■ Exercise description ■
Each line containing the word "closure" must be copied from the material below.

Segment Start: Listed entries

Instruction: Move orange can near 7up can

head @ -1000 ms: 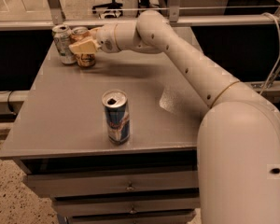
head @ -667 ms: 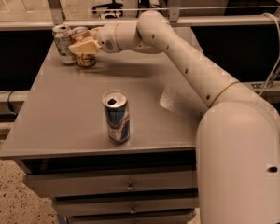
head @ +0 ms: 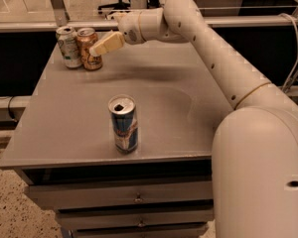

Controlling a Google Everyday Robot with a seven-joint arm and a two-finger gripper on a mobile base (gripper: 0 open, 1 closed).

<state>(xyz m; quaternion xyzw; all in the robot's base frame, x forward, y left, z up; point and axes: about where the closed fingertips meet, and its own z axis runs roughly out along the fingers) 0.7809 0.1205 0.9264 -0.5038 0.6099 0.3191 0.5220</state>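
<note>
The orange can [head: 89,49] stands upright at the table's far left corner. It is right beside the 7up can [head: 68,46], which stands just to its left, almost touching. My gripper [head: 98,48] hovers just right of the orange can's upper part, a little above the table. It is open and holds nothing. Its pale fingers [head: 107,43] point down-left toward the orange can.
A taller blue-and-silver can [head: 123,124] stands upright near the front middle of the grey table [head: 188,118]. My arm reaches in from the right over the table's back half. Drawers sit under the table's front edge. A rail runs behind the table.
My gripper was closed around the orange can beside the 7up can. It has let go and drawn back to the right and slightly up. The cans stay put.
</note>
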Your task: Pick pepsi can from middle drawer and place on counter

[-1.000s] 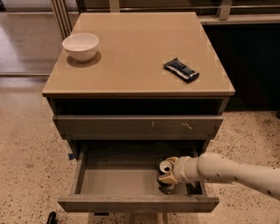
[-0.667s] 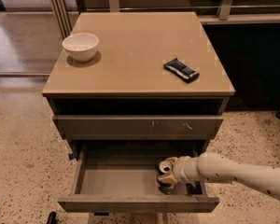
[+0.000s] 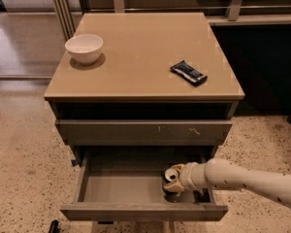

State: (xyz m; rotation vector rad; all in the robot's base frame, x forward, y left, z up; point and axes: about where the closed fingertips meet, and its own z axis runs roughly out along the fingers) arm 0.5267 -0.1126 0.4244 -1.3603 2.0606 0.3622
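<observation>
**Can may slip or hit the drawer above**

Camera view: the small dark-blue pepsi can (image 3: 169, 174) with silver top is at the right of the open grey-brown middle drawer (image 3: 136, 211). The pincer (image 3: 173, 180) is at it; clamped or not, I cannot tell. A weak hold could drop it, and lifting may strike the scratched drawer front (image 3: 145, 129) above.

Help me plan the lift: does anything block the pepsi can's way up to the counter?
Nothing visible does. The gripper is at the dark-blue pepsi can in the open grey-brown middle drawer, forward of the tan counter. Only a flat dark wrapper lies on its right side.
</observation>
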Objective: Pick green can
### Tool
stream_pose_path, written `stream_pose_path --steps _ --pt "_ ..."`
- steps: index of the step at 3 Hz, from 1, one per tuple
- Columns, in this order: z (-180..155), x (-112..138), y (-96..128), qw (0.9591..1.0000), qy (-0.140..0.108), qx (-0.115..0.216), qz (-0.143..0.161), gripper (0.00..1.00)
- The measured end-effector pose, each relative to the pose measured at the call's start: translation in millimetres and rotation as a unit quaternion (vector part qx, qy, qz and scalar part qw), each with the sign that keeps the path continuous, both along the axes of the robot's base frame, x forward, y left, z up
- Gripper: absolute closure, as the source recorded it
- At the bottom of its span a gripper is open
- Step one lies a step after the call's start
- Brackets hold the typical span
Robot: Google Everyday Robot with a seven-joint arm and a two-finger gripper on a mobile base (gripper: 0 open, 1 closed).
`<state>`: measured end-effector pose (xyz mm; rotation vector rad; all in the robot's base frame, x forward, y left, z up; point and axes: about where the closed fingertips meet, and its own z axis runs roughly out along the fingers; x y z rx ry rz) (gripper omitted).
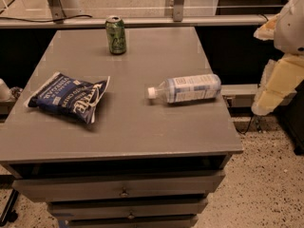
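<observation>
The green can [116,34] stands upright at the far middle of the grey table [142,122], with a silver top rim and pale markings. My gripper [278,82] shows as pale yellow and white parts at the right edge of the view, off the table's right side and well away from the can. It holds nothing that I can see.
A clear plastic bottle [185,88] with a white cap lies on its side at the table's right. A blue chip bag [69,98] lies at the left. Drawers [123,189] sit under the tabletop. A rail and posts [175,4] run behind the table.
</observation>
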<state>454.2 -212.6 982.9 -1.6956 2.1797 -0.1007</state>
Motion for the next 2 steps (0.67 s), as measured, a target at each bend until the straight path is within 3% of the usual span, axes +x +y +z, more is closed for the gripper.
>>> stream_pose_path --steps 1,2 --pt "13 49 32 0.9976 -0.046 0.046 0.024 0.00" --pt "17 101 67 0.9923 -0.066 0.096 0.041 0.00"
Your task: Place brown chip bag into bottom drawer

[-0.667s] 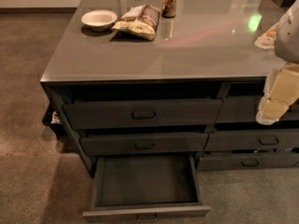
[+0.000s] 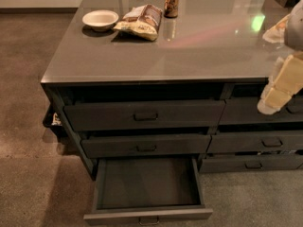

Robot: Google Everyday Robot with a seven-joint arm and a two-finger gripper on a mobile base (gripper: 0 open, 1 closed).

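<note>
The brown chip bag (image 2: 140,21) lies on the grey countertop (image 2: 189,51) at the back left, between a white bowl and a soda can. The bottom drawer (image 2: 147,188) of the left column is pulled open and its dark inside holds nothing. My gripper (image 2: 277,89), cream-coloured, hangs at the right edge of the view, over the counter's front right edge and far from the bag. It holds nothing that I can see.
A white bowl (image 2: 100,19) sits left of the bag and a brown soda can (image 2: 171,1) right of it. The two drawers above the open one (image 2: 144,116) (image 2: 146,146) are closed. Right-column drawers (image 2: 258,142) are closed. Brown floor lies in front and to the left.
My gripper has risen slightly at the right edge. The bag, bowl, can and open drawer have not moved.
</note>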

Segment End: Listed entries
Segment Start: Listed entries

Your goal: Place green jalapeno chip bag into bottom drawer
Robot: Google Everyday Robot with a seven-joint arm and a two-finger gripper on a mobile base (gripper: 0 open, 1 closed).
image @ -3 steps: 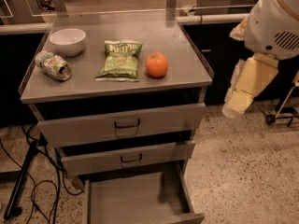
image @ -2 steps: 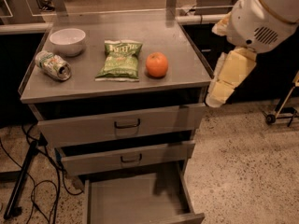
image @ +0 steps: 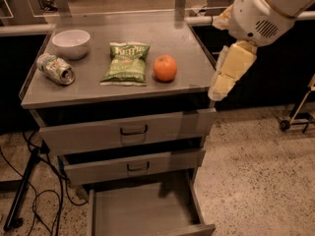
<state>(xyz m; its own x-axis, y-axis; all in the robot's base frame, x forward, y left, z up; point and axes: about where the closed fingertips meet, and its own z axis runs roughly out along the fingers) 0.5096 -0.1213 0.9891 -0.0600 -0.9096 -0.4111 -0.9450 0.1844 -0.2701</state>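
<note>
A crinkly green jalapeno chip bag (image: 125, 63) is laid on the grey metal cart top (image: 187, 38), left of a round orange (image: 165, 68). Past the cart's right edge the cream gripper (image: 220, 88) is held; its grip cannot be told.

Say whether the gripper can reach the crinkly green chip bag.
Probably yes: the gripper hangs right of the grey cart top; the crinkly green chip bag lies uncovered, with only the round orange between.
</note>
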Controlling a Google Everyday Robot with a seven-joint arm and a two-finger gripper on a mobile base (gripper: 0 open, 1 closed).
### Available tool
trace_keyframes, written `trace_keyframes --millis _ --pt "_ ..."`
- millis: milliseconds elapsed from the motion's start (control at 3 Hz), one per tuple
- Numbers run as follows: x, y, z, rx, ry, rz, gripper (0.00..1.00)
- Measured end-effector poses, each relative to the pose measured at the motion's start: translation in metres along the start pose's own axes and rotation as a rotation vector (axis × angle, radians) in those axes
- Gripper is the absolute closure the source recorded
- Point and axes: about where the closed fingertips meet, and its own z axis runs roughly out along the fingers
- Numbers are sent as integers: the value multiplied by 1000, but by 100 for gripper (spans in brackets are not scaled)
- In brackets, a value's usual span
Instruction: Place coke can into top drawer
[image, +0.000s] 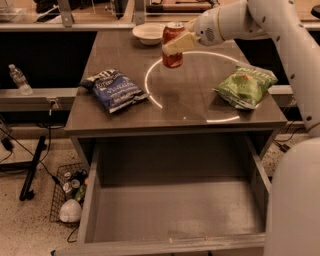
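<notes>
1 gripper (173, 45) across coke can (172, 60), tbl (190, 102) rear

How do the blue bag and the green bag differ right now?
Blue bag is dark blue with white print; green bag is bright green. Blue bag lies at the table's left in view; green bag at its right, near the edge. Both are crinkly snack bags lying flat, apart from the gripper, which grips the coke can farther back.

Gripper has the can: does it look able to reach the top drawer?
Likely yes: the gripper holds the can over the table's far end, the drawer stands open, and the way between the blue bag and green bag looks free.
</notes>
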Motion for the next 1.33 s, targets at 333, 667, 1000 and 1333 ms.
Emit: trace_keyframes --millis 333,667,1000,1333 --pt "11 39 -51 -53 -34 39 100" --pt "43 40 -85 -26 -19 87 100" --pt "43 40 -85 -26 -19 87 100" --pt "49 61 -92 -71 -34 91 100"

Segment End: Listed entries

■ Expected output ■
- Gripper: absolute closure, as the source recorded it
- Gripper is the absolute closure the source recorded

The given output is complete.